Our expression data indicate that the protein availability of C/S1 bZIP TFs is mediated by tissue- and developmental factors as well as differences in the metabolic status which is controlled partly by the post-translational SIRT mechanism. In addition to metabolic signals, abiotic and biotic stress stimuli also result in changes in the transcriptional patterns of C/S1 bZIP genes, which affect the cellular amount of the bZIP proteins. However, stress and metabolic signals mainly influence the expression of group S1 bZIPs and do not affect the expression of group C bZIPs. Consequently, the intrinsic properties of the complex C/S1 heterodimerization network might facilitate integration of metabolic and environmental signals and allow rapid integrated responses to the biotic and abiotic environment.
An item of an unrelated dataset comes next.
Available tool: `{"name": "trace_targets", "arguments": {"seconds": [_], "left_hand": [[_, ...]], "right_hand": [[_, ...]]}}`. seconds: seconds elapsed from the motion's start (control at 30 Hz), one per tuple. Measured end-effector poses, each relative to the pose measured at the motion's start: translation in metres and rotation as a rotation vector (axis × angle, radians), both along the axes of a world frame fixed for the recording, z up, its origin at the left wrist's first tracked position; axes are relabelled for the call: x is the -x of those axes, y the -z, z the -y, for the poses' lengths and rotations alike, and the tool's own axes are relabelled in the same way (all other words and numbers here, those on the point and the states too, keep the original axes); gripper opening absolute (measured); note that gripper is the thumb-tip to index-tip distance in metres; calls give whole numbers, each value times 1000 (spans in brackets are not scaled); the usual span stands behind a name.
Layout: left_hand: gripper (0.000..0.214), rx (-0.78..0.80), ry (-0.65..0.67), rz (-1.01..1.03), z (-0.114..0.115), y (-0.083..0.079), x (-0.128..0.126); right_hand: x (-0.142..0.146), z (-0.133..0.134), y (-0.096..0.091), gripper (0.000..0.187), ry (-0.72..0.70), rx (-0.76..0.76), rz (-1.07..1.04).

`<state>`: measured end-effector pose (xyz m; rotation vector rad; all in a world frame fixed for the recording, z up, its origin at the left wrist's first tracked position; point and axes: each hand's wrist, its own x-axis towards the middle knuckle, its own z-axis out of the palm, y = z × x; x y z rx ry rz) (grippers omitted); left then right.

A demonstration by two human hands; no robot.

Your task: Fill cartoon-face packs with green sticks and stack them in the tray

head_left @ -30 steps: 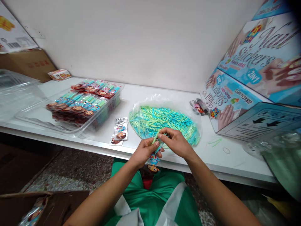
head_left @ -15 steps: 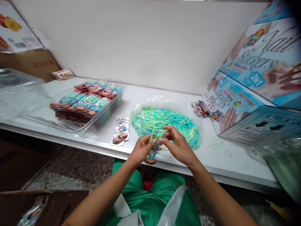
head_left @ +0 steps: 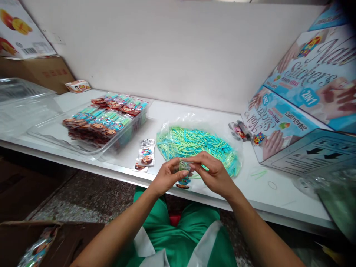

The SnRK1 pathway has been proposed to adjust growth and development in response to the plant’s energy status (Baena-Gonzalez et al. 2007). The transcriptional potential of S1 class bZIP proteins is augmented by the SnRK1 pathway. However, the regulatory circuits of the bZIP network seem to be complex and our current knowledge is limited. System biology tools are required to correlate extensive data sets on expression, heterodimerization, transactivation properties, post-transcriptional and post-translational regulation that result in the activation of target genes. These studies will provide further insight into how the energy status of the cell is signaling growth and development.